Taking out $f'(a)( e )$ (which we can do because it is independent of $t$) yields

$$\displaystyle\lim_{t \rightarrow 0} \frac{f( a + te ) - f(a)}{t} = f'(a)( e ).$$

Prove 2 and 3 as an exercise.


Algebraic Properties of $f'$ where $f: {\bf R}^n \rightarrow {\bf R}$, $f(x)$ a number. 1. Sum Rule

$$( f + g )' (a) = f'(a) + g'(a)$$

2. Product Rule $$( f \cdot g )' (a) = f'(a) g(a) + g'(a) f(a)$$

(Note that $f'(a), g'(a)$ are vectors, $f(a), g(a)$ are scalars)

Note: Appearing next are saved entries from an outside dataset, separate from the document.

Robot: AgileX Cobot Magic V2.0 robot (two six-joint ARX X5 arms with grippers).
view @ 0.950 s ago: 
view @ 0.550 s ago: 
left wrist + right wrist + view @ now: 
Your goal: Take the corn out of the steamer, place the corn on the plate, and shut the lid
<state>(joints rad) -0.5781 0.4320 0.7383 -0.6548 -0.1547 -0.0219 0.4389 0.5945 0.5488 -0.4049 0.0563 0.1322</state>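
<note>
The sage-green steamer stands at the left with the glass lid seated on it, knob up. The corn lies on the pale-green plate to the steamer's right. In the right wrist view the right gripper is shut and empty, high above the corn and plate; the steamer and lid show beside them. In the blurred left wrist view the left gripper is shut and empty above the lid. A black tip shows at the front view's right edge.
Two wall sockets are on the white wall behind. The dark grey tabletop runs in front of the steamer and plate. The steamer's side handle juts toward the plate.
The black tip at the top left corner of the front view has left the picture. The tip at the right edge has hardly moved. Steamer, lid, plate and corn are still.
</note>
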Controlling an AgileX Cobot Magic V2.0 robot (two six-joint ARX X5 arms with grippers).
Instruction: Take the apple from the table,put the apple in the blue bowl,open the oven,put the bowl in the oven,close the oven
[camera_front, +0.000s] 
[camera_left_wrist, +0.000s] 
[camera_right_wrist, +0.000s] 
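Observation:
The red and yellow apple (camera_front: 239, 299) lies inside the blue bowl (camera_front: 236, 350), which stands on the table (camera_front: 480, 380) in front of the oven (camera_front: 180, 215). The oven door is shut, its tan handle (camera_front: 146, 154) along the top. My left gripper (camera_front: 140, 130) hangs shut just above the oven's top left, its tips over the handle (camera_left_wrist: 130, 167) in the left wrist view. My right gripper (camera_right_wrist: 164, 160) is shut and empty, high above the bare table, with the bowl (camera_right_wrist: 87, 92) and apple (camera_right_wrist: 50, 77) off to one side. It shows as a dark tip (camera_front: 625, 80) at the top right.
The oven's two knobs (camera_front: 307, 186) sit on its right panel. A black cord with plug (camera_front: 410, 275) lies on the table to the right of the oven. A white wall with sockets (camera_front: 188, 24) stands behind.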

3. Quotient Rule $$\left( \frac{f}{g} \right)' (a) = \frac{f'(a) g(a) - g'(a) f(a)}{g(a)^2}, g(a) \neq 0.$$

Chain Rule Let

$$(a) f: {\bf R}^n \rightarrow {\bf R}, {\rm \hspace{3pt} and \hspace{3pt}} g: {\bf R} \rightarrow {\bf R}, {\rm \hspace{3pt} or}$$

$$(b) f: {\bf R} \rightarrow {\bf R}^n, {\rm \hspace{3pt} and \hspace{3pt}} g: {\bf R}^n \rightarrow {\bf R}.$$

Then

$$( g \circ f )' (a) = g'( f(a) ) \cdot f'(a).$$

"Image"


Example. 5 Let

$$f: {\bf R} \rightarrow {\bf R}^2,$$

$$f(t) = ( t {\rm cos \hspace{3pt}} t, t^2 {\rm sin \hspace{3pt}} t )$$

$$g: {\bf R}^2 \rightarrow {\bf R},$$


$$g( x_1, x_2 ) = x_1^2 + x_2^2.$$

Further $t = \frac{\pi}{2}, ( x_1, x_2 ) = ( 0, \frac{\pi^2}{2^2} ) = f( \frac{\pi}{2} ).$

Then

$$\frac{\partial g}{\partial x_1} = 2x_1 {\rm \hspace{3pt} and \hspace{3pt}} \frac{\partial g}{\partial x_2} = 2x_2$$

$$\rightarrow g'( f \left( \frac{\pi}{2} \right) ) = \left[ 0, \frac{\pi^2}{2} \right],$$

$$f'(t) = ( {\rm cos \hspace{3pt}} t - t {\rm sin \hspace{3pt}} t, 2t {\rm sin \hspace{3pt}}t + t^2 {\rm cos \hspace{3pt}} t ),$$

$$\begin{array}{} f' \left( \frac{\pi}{2} \right) &= \left( \frac{\pi}{2}, \pi \right) \\ &= | \frac{\pi}{2} | \\ &| \pi | \end{array}$$

Exercise. With Chain Rule: $$\begin{array}{} \frac{d}{dt} ( g \circ f )\left( \frac{\pi}{2} \right) &= g'( f \left( \frac{\pi}{2} \right) ) \cdot f' \left( \frac{\pi}{2} \right) \\ &= < g'( f \left( \frac{\pi}{2} \right) ), f′ \left( \frac{\pi}{2} \right) > \\ &= < \left[ 0, \frac{\pi}{2} \right], \left[ \frac{2 \pi}{2} , \pi \right] > \\ &= \frac{\pi^2}{2} \end{array}$$

(Verify)


Chain Rule

$$\frac{d}{dx} f( g(x) ) = f'( g(x) ) \cdot g'(x) {\rm \hspace{3pt} with \hspace{3pt} Calc 1}$$

$$\frac{d}{dx} ( f \circ g )(a) = f'(b) \cdot g'(a), b = g(a).$$

The derivative of the composition is the product of the derivatives, and the derivative of the composition is the composition of the derivatives. (The same because they are linear)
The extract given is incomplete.